THE RAID/ENTERPRISE TEST BENCH
This is our test bench for the RAID and Enterprise testing. Currently in a state of flux, this bench has undergone some transitions as of late. Although most of our original build remains, we have recently upgraded to the x79 chipset with an Intel 3930K processor. While this may look a tad messy to the reader, it is actually very organized by our standards!
CPU: Intel Core i7-3930K Sandy Bridge-E 3.2GHz (3.8GHz Turbo) LGA 2011 130W Six-Core Desktop Processor –Overclocked to 5.0 Ghz–
RAM: 16GB Crucial Ballistix 1866, 9-9-9-27
GPU: Dual EVGA GTX480
POWER: ST1500 Fully Modular 1500 Watt Power Supply 1500W (Peak 1600W) 12v1320W/110A (Peak 120A) combined+3.3 5v 280W
CHASSIS: Danger Den Torture Rack
CPU COOLER: HeatKiller 3.0
WATER SYSTEM: Two KMP-400 w/reservoirs in a Serial loop, two MCR320-QP rads, and 1 BIPS 240 rad, CPU only. Loop 2- MCP-655 and Honda Radiator on dual 480GTX GPUs with EK Blocks.
A BIT MORE ON THE HIGHPOINT 2720SGL
The HighPoint 2720SGL RAID card used for this report includes the manufacturers newest firmware revision which drastically improves end performance. With many RAID Controllers being prohibitively expensive for enthusiasts, this device is a breath of fresh air, coming in at roughly $160US. Our usage is of this RAID card is to demonstrate its potential in an enthusiast-type application.

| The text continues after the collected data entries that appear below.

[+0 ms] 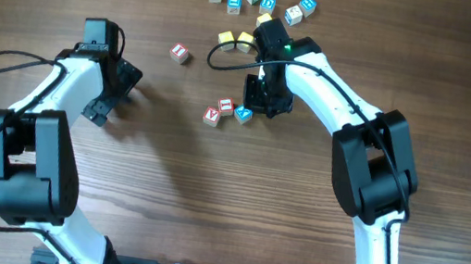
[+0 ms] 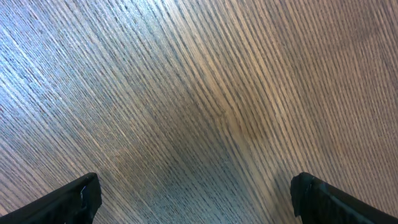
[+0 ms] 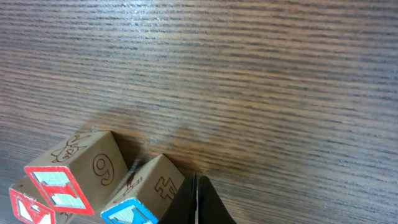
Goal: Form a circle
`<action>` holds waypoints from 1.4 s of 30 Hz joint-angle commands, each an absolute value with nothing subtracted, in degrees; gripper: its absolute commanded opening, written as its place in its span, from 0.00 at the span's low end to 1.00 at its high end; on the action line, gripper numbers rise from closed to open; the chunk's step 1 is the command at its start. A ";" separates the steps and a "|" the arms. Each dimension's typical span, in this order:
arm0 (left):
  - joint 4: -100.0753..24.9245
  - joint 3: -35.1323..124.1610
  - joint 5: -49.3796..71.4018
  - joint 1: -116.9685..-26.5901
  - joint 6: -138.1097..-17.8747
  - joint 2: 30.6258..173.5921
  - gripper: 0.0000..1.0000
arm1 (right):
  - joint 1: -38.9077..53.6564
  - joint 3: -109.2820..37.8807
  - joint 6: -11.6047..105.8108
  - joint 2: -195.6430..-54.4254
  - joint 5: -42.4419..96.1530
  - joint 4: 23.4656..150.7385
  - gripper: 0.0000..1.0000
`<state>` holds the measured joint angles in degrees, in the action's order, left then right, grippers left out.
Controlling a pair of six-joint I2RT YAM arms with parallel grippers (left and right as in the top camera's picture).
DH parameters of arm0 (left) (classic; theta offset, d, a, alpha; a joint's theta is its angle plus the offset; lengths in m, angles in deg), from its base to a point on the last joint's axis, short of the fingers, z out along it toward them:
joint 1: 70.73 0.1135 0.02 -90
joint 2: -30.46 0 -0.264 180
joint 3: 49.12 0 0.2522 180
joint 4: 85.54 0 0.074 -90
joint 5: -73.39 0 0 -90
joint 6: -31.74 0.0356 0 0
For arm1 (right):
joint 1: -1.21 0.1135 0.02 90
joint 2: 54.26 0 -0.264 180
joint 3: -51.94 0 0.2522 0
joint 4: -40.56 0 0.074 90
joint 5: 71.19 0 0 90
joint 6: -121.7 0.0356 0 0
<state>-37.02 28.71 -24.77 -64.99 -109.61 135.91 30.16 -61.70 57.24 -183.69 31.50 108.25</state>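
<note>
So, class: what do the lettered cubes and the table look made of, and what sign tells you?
Lettered cubes: probably bare pale wood, matt, with painted red and blue letter faces and dark printed drawings. Table: wood-grain surface with slight sheen; solid wood or laminate, unclear.

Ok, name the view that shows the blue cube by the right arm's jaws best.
Right wrist: the blue cube is close up, its blue top and carved side clear, beside the shut jaws. Overhead shows it whole but tiny, next to two red cubes. Left wrist shows only table.
</note>
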 commanded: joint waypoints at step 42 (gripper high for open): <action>-37.02 28.38 -25.69 -64.82 -109.72 136.57 1.00 | 30.29 -61.55 57.83 -183.45 33.90 109.63 0.04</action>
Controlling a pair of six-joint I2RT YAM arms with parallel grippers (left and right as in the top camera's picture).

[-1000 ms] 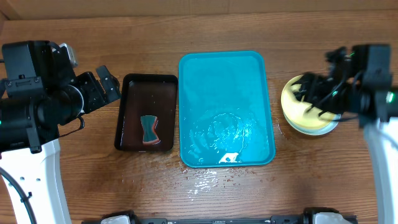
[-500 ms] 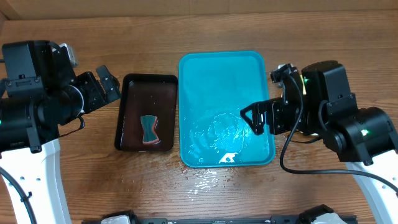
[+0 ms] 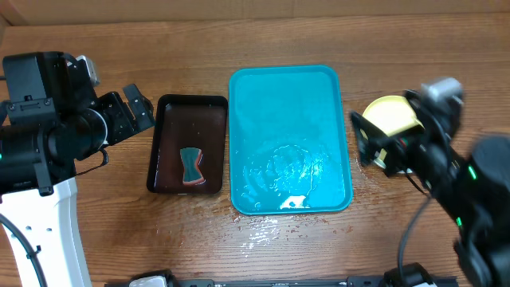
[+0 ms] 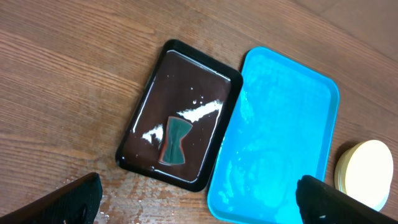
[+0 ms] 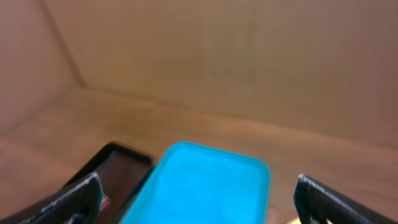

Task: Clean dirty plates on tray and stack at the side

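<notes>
The turquoise tray (image 3: 287,104) lies at the table's middle, wet, with no plate on it; it also shows in the left wrist view (image 4: 280,124) and the right wrist view (image 5: 205,180). The plates (image 3: 390,118) sit in a pale yellow stack right of the tray, partly hidden by my right arm; the stack also shows in the left wrist view (image 4: 368,173). My right gripper (image 3: 360,139) is open and empty between the tray's right rim and the stack. My left gripper (image 3: 142,106) is open and empty, left of the black tray.
A smaller black tray (image 3: 171,119) holding water and a teal sponge (image 3: 190,166) lies left of the turquoise tray. Water drops (image 3: 259,227) wet the wood in front of the tray. A cardboard wall (image 5: 217,56) stands at the back.
My right arm swung from over the plate stack across the tray's right side, then back to the right beside the stack. The left arm has not moved.
</notes>
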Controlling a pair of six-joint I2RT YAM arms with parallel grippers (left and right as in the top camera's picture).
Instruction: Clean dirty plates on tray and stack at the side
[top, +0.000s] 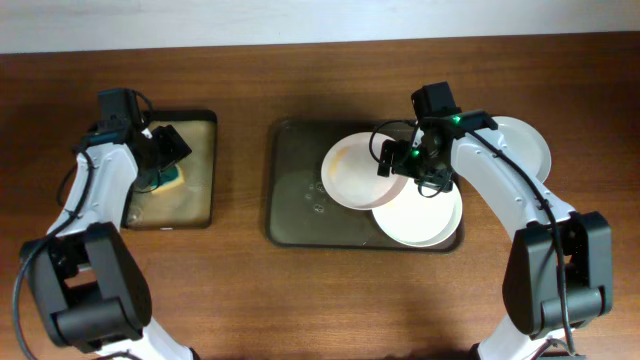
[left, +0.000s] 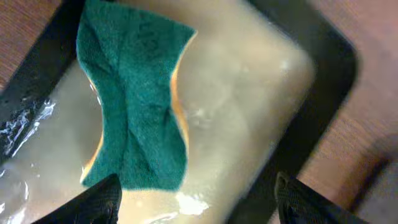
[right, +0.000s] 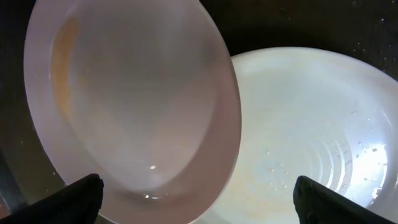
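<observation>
The dark tray (top: 295, 190) holds two white plates. One plate (top: 350, 172) (right: 130, 99) has a faint yellow smear, and its edge overlaps the other plate (top: 425, 218) (right: 311, 124). My right gripper (top: 415, 168) (right: 199, 202) hovers open above their overlap, fingers wide apart and holding nothing. A third plate (top: 525, 145) lies on the table to the right of the tray. My left gripper (top: 165, 160) (left: 199, 205) is open over a green and yellow sponge (left: 134, 106) (top: 172, 180), which lies loose, not gripped.
The sponge rests in a small black tray (top: 205, 165) (left: 323, 56) filled with cloudy tan liquid, at the left of the table. Water drops speckle the big tray's left half (top: 315, 200). Bare wooden table (top: 330, 300) lies in front.
</observation>
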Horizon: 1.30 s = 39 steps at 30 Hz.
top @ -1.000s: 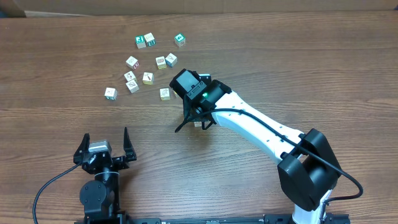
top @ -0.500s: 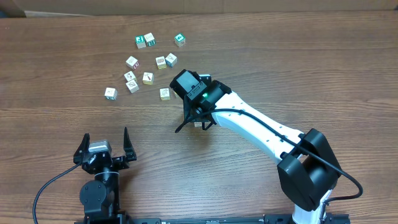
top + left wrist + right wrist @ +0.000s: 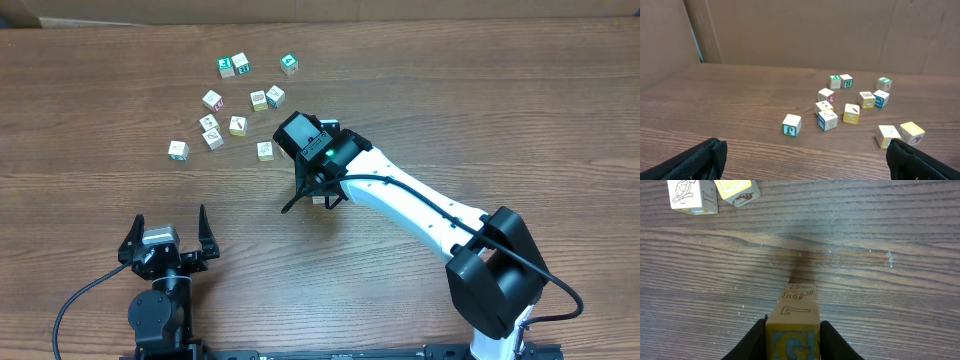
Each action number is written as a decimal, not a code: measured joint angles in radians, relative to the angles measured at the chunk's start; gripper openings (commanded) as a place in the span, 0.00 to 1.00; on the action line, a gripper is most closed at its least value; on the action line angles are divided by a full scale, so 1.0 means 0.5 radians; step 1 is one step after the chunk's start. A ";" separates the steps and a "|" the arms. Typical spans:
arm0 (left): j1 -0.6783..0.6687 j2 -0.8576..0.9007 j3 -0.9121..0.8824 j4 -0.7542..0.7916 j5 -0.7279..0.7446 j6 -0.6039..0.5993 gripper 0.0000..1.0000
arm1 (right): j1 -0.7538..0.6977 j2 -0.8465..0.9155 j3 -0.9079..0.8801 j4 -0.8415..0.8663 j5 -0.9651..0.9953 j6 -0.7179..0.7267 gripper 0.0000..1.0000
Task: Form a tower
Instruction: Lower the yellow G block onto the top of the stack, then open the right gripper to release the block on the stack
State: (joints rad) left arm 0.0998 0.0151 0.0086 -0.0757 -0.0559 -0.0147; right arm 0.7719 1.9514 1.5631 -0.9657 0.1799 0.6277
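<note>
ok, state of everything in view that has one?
tower, upright on the table, top cube gripped
right gripper, shut on the tower's top cube
left gripper, open, empty, away from the cubes
loose cubes, scattered singly on the table, none stacked

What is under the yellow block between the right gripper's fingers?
A narrow stack of blocks reaching the table; the arm hides it overhead, so their count is unclear.
</note>
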 measured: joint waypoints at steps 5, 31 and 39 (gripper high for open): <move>0.000 0.000 0.000 0.000 0.000 0.000 1.00 | 0.000 0.000 0.000 0.000 0.000 0.002 0.33; 0.000 0.000 0.000 0.000 0.000 0.000 1.00 | 0.000 0.000 0.000 0.048 -0.001 -0.005 0.47; 0.000 0.000 0.000 0.000 0.000 0.000 1.00 | -0.004 0.000 0.133 -0.021 0.008 -0.080 0.62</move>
State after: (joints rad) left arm 0.0998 0.0151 0.0086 -0.0757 -0.0559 -0.0147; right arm 0.7700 1.9514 1.6295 -0.9760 0.1837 0.5877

The HighPoint controller uses a low powered ROC to ‘boost’ the device through boot-up, and then the driver and the host system perform the brunt of the computation. Another great benefit to this controller is that it does not utilize any cache like full featured RAID controllers, which will keep the results free from any caching solutions.
The device sets a 64K stripe and it is not configurable. We tested with the drives write cache and NCQ enabled. In effect, what you see is what you get!
ATTO Disk Benchmark is perhaps one of the oldest benchmarks going and is definitely the main staple for manufacturer performance specifications. ATTO uses RAW or compressible data and, for our benchmarks, we use a set length of 256mb and test both the read and write performance of various transfer sizes ranging from 0.5 to 8192kb. Manufacturers prefer this method of testing as it deals with raw (compressible) data rather than random (includes incompressible data) which, although more realistic, results in lower performance results.
As it is the industry standard, ATTO Disk Benchmark is able to illustrate top speeds with the Intel ‘SandForce Driven’ SSDs as it uses compressible data in its testing. The scaling tops out at 1.5 GB/s at the larger file sizes, and there is also some impressive scaling at the lower end with the smaller file sizes.